The problem: Set down the data below once more, precisely as it reads.

Data excerpt:
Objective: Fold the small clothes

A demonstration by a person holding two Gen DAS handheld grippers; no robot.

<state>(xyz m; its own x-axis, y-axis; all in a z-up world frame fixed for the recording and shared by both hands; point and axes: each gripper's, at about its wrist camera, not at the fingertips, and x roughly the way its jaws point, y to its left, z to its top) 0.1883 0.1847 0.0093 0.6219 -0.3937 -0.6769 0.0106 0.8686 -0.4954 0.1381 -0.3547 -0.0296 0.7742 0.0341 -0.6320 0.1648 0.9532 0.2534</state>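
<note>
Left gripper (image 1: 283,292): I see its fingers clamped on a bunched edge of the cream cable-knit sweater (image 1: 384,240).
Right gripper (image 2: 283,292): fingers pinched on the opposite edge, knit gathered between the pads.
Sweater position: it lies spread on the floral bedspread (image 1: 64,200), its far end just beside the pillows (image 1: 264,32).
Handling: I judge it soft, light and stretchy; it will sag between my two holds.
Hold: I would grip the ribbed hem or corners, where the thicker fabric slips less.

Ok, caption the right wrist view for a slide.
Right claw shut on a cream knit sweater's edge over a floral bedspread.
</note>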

Reply to the exercise:
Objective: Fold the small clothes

A demonstration by a person holding two Gen DAS handheld grippers; no robot.

<state>(xyz m; its own x-axis, y-axis; all in a z-up world frame fixed for the recording and shared by both hands; point and axes: each gripper's, at about its wrist camera, not at the fingertips, and x roughly the way its jaws point, y to its left, z to its top) 0.1883 0.1847 0.0093 0.6219 -0.3937 -0.6769 0.0106 0.8686 -0.4954 0.1381 -0.3547 -0.0296 0.7742 0.0341 -0.6320 0.1648 0.9532 0.2534</state>
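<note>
Left gripper (image 1: 283,292): I see its fingers clamped on a bunched edge of the cream cable-knit sweater (image 1: 384,240).
Right gripper (image 2: 283,292): fingers pinched on the opposite edge, knit gathered between the pads.
Sweater position: it lies spread on the floral bedspread (image 1: 64,200), its far end just beside the pillows (image 1: 264,32).
Handling: I judge it soft, light and stretchy; it will sag between my two holds.
Hold: I would grip the ribbed hem or corners, where the thicker fabric slips less.

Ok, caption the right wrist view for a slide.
Right claw shut on a cream knit sweater's edge over a floral bedspread.
</note>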

No further output is required.